Note that our codes are based on the code from the paper "Stereo Maginification: Learning View Synthesis using Multiplane Images" by Zhou et al. [1], and on the code from the paper "Pixel2mesh: Generating 3D Mesh Models from Single RGB Images." by Wang et al. [3]. Please also cite their work.

Setup

  • Create a conda environment from the matryodshka-gpu.yml file.
  • Run ./download_glob.sh to download the files needed for training and testing.
  • Download the dataset as in Section Replica dataset.

Training the model

See train.py for training the model.

  • To train with transform inverse regularization, use --transform_inverse_reg flag.

  • To train with CoordNet, use --coord_net flag.

  • To experiment with different losses (elpips or l2), use --which_loss flag.

    • To train with spherical weighting on loss maps, use --spherical_attention flag.
  • To train with graph convolution network (GCN), use --gcn flag. Note the particular GCN architecture definition we used is from the Pixel2Mesh repo [3].
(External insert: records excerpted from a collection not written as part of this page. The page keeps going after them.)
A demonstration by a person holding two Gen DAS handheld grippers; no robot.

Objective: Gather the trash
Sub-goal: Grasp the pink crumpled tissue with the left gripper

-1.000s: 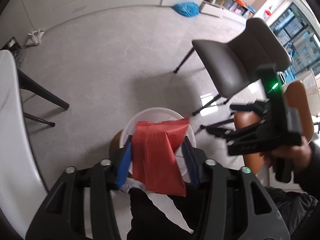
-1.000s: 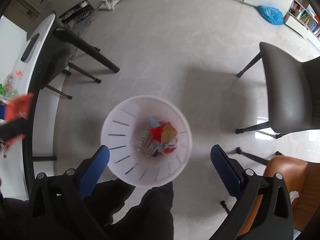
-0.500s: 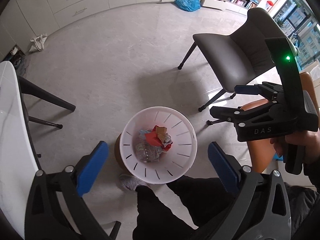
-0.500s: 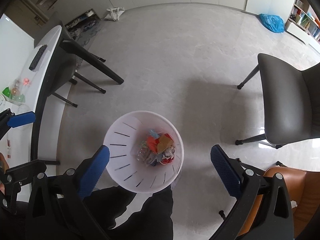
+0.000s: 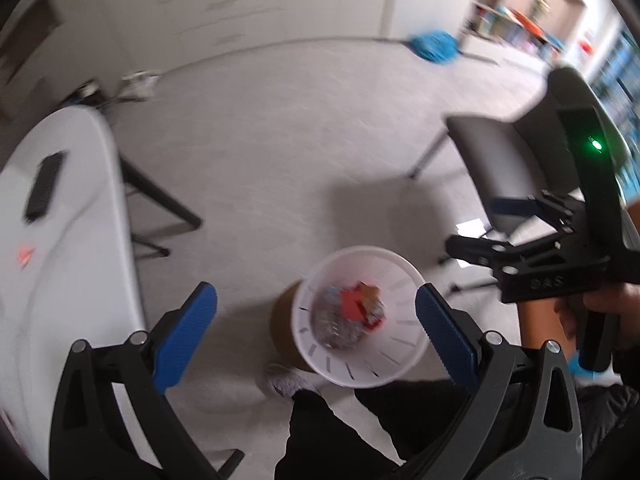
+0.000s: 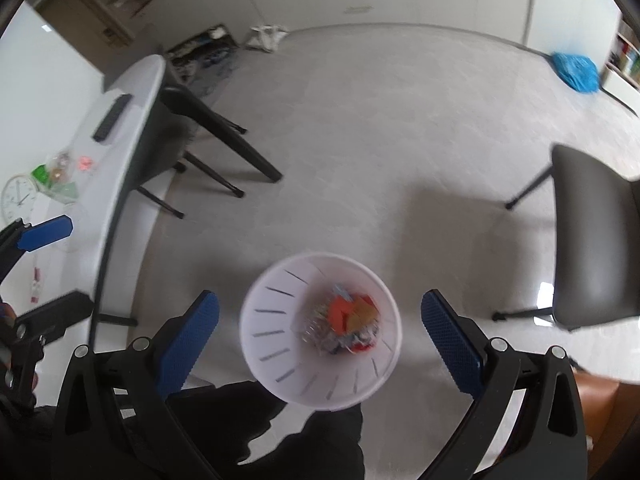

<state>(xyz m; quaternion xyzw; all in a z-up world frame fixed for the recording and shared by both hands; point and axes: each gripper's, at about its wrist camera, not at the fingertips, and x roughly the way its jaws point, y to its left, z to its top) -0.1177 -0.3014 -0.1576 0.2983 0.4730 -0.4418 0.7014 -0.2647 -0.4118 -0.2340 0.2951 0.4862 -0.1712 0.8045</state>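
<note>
A white slotted bin [image 5: 400, 344] stands on the floor below both grippers. It holds a red packet [image 5: 352, 304], crumpled foil and other wrappers. My left gripper [image 5: 316, 294] hangs open above it with nothing between its blue pads. In the right wrist view the same bin [image 6: 280, 328] and its trash [image 6: 348, 320] lie under my right gripper [image 6: 320, 300], open and empty too. The left wrist view has the right gripper [image 5: 474, 226] at its right edge, held by a hand. The left gripper [image 6: 52, 272] is at the left edge of the right wrist view.
A white table [image 6: 120, 120] on the left carries a black remote [image 6: 112, 116], green and red wrappers [image 6: 52, 176] and a clock [image 6: 18, 200]. A grey chair [image 6: 592, 240] stands right. A blue bag [image 6: 576, 66] lies far back. The person's dark trouser legs [image 5: 320, 432] are beside the bin.
The left gripper's jaws opened and the red packet it held dropped into the bin. Both grippers then rose and tilted up, bringing more of the table and room into view.
</note>
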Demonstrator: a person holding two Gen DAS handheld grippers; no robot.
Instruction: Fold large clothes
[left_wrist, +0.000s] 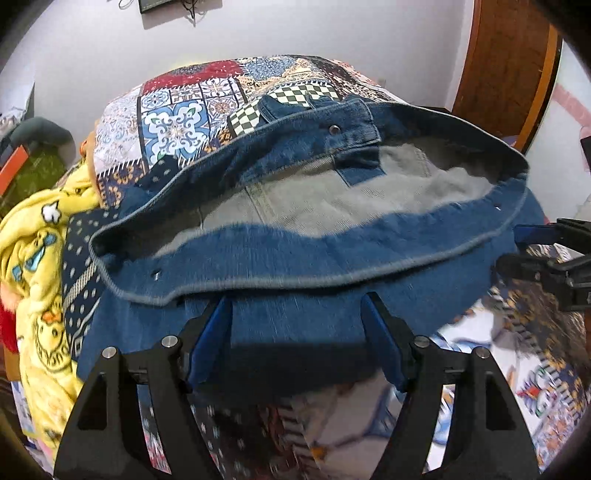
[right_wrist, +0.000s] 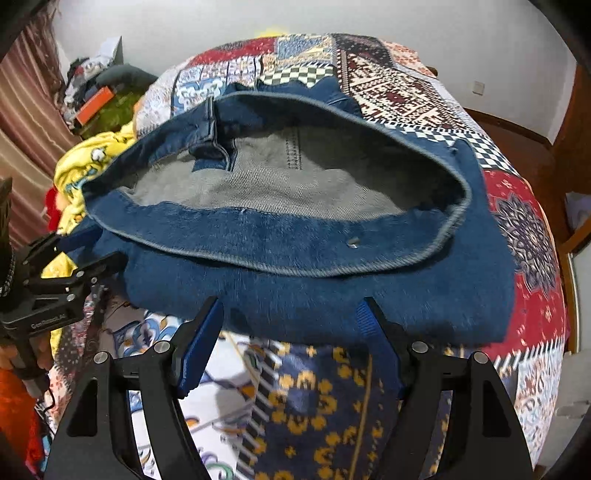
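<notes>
Our left gripper (left_wrist: 297, 314) hangs with its blue-padded fingers spread wide, holding nothing, over the near edge of the jeans (left_wrist: 295, 258). Our right gripper (right_wrist: 291, 317) is likewise spread and empty at the same denim edge. The jeans lie on the bed, waistband gaping in an oval that shows the pale grey inner weave and a metal button (left_wrist: 334, 129). Beneath them spreads a patchwork bedspread (right_wrist: 406, 92) of tile and checker prints, with a crumpled yellow cartoon blanket (left_wrist: 40, 258) beside it.
</notes>
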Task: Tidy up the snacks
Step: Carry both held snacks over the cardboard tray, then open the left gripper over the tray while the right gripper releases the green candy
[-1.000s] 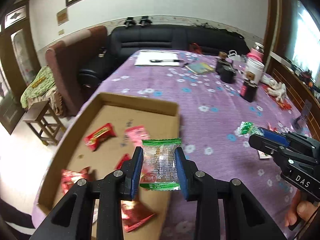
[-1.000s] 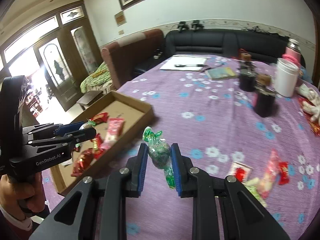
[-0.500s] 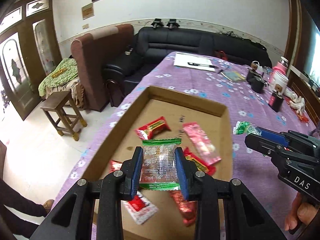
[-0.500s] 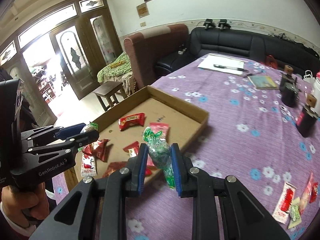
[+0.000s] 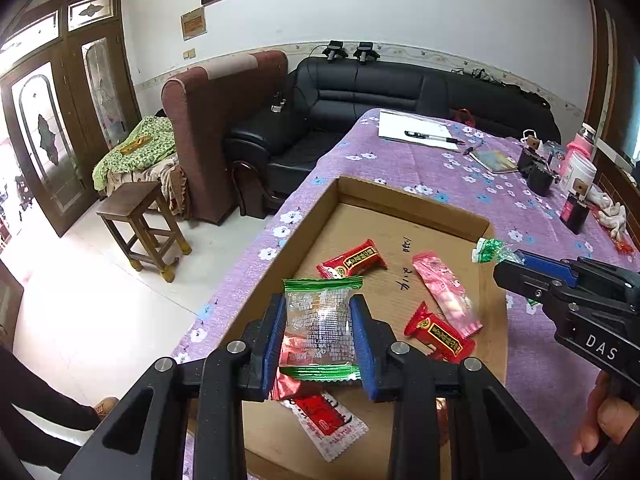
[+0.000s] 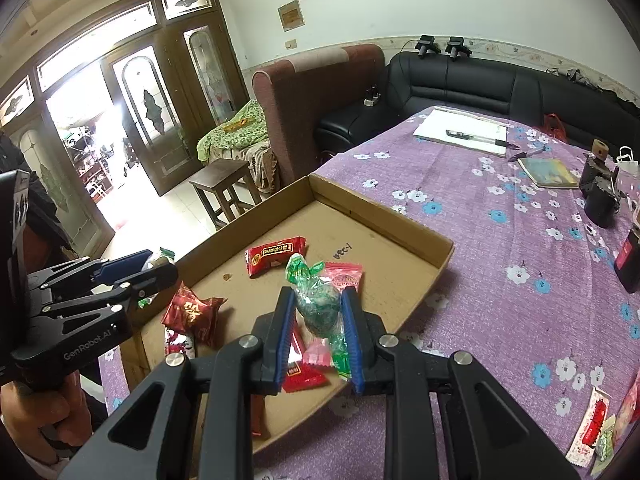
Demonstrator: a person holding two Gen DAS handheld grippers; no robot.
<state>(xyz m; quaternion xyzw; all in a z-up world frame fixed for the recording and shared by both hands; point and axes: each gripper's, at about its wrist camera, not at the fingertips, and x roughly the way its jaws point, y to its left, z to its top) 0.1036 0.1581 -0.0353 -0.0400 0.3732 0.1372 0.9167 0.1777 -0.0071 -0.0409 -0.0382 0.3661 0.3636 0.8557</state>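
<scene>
My left gripper (image 5: pixel 318 338) is shut on a flat clear packet with green edges (image 5: pixel 320 328), held above the near part of the shallow cardboard box (image 5: pixel 412 204). My right gripper (image 6: pixel 318 332) is shut on a green twisted candy (image 6: pixel 318 306), held above the box's near right side (image 6: pixel 384 220). The right gripper also shows at the right of the left wrist view (image 5: pixel 560 284), and the left gripper at the left of the right wrist view (image 6: pixel 116 280). Several red and pink snack packets (image 5: pixel 354 260) lie on the box floor.
The box sits on a table with a purple flowered cloth (image 6: pixel 500 248). Loose snack packets (image 6: pixel 592 432) lie at the table's near right. Dark jars (image 6: pixel 600 196), a notebook (image 6: pixel 548 172) and paper with a pen (image 6: pixel 464 130) are farther back. A wooden stool (image 5: pixel 140 220) stands left of the table.
Both grippers have moved left with their snacks, from over the purple cloth and box edge to over the cardboard box. Both stay shut on their packets.
</scene>
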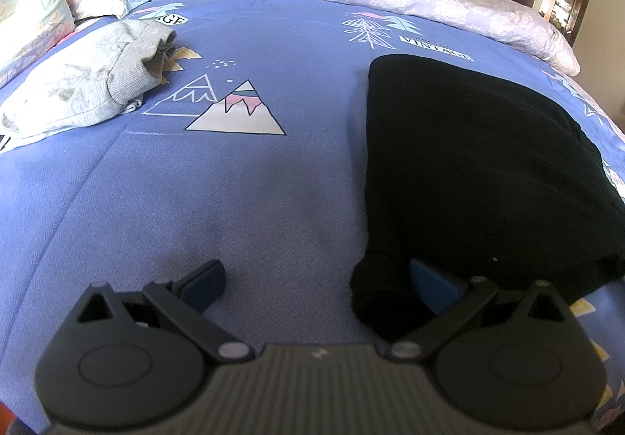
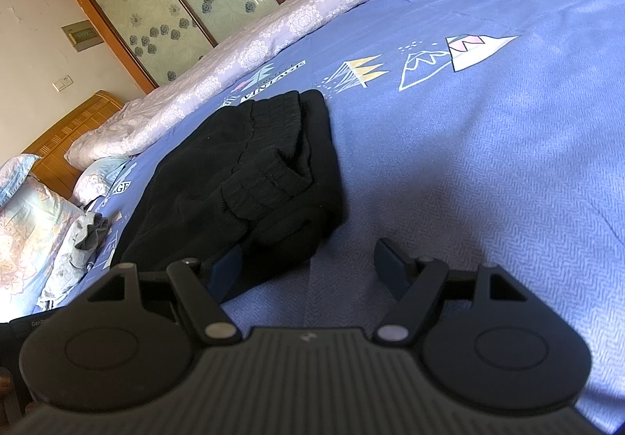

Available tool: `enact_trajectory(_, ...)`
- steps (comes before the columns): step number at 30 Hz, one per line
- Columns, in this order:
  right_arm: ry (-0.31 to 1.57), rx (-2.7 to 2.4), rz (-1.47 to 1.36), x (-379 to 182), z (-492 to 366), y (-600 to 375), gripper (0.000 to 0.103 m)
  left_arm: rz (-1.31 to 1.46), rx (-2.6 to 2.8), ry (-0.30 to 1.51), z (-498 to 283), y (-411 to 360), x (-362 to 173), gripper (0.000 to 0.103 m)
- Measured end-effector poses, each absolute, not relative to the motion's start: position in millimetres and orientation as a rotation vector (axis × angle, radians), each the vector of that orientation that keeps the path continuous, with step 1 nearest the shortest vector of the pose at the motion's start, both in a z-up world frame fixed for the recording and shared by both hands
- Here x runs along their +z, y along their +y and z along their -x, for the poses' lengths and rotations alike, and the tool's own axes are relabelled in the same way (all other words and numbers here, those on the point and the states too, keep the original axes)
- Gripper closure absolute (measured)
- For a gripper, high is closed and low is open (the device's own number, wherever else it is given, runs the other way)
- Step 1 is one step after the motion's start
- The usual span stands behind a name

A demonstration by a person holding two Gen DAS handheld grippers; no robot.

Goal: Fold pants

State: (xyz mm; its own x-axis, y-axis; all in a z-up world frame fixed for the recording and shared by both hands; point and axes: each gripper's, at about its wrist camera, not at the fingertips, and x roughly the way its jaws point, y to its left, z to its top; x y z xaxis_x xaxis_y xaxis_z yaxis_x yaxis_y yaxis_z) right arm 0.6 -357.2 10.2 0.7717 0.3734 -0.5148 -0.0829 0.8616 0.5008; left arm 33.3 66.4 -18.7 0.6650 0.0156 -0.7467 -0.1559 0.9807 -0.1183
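**Black pants lying folded on the bed, both grippers gaping**

The black pants (image 1: pixel 480 161) are lying in a folded bundle on the blue printed bedsheet (image 1: pixel 234 200), ribbed cuffs on top in the right wrist view. The left gripper (image 1: pixel 318 280) is hovering with jaws spread wide; its right finger is sitting just beside the pants' near corner, pinching nothing. The right gripper (image 2: pixel 310 267) is likewise gaping, gripping nothing, the pants' edge by its left finger. Grey pants (image 1: pixel 86 83) are lying well apart, near the pillows (image 1: pixel 31 5). No containers are showing.
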Motion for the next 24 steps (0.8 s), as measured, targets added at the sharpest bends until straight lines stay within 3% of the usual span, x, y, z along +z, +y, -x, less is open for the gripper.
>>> enact_trajectory(24,0.647,0.257,-0.482,11.6,0.6,-354.7,0.026,0.178,0.097,0.839,-33.5,66.6,-18.5,0.000)
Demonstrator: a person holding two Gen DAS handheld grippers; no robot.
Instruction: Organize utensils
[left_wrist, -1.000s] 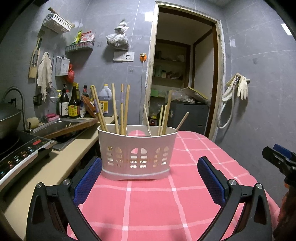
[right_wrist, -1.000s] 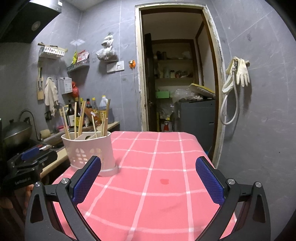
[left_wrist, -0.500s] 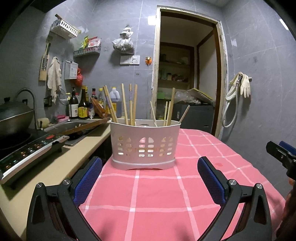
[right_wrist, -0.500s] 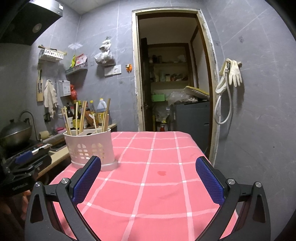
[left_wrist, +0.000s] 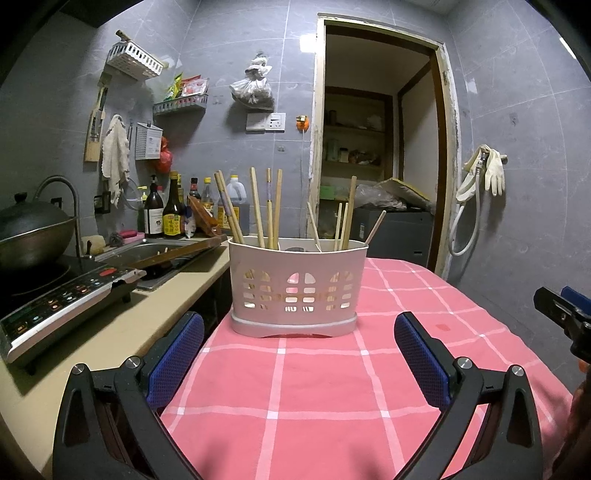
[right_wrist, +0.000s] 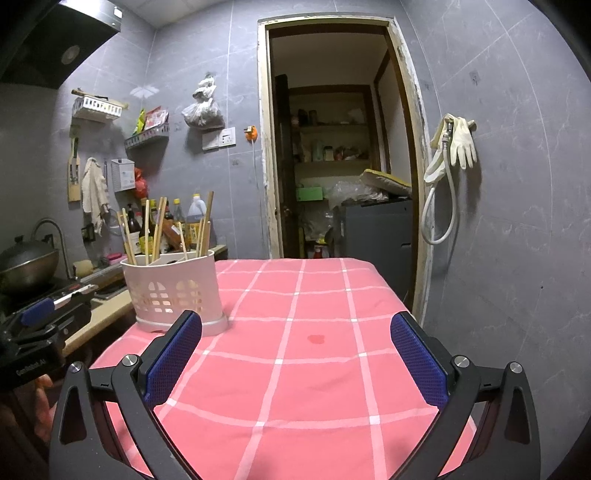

  • The current scripts support training on Replica 360 and cubemap dataset and RealEstate10K dataset. Use --input_type to switch between these types of inputs (ODS, PP, REALESTATE_PP).

See scripts/train/*.sh for some sample scripts.

Testing the model

See test.py for testing the model with replica-360 test set.

  • When testing on video frames, e.g. test_video_640x320, include on_video in --test_type flag.
  • When testing on high-resolution images, include high_res in --test_type flag.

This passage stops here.